Life with sarcoidosis is twofold. It is bitter but it is also better.
It is good because with it has come an entirely new perspective on life. When your health becomes compromised, you suddenly realize that a lot of stuff just doesn’t even matter. It’s a relief. It’s a burden lifted. It makes the color of a blue sky brighter and welcomed cool air crisper. It makes the sound of a roaring wave more audible. It makes love more powerful and clears away the wreckage of resentment.
The meaning of time becomes relevant in an entirely new way. Time quickly becomes important because you realize that you won’t be here forever to spend it how you want later. Now is all we ever have.
Relationships change. You come to know people in unexpected ways. You find you are no longer so quick with anger and that you’ve become far more forgiving of the trespasses of others. You learn who you can count on and who values you most in life.
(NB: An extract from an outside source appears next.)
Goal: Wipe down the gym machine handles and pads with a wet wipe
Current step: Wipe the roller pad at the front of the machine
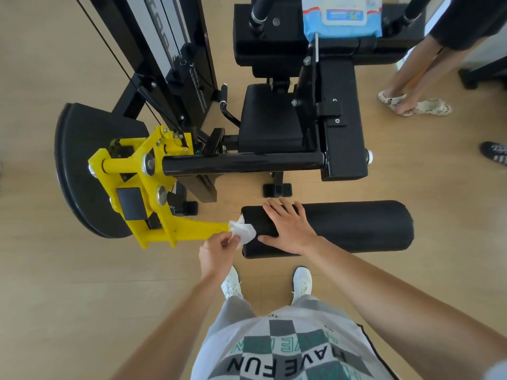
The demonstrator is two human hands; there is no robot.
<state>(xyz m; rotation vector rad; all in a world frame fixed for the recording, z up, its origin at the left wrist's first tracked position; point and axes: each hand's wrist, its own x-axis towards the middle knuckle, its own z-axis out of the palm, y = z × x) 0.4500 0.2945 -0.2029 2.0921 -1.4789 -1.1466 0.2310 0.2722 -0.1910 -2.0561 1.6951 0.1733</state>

You realize that most things in life are both incredibly simple and outrageously complex…that there are always more sides to the story and that life is actually a delicate balance of melding these two things.
Is life with this disease difficult? You bet. I’m not down playing it. The bitter reality of the pain and uncertainty is with you every day. But, so is having the ability to make a choice about how to handle that pain. In this way, while you may sometimes feel trapped by your disease, you aren’t. No one can take your attitude from you. And, it is your attitude that either drives you forward or what stymeis you. It’s your choice…every time.
So there is bitter with this disease but there is also better…so much better.
As for me…I choose to accept the bitter but I also choose to relish the better.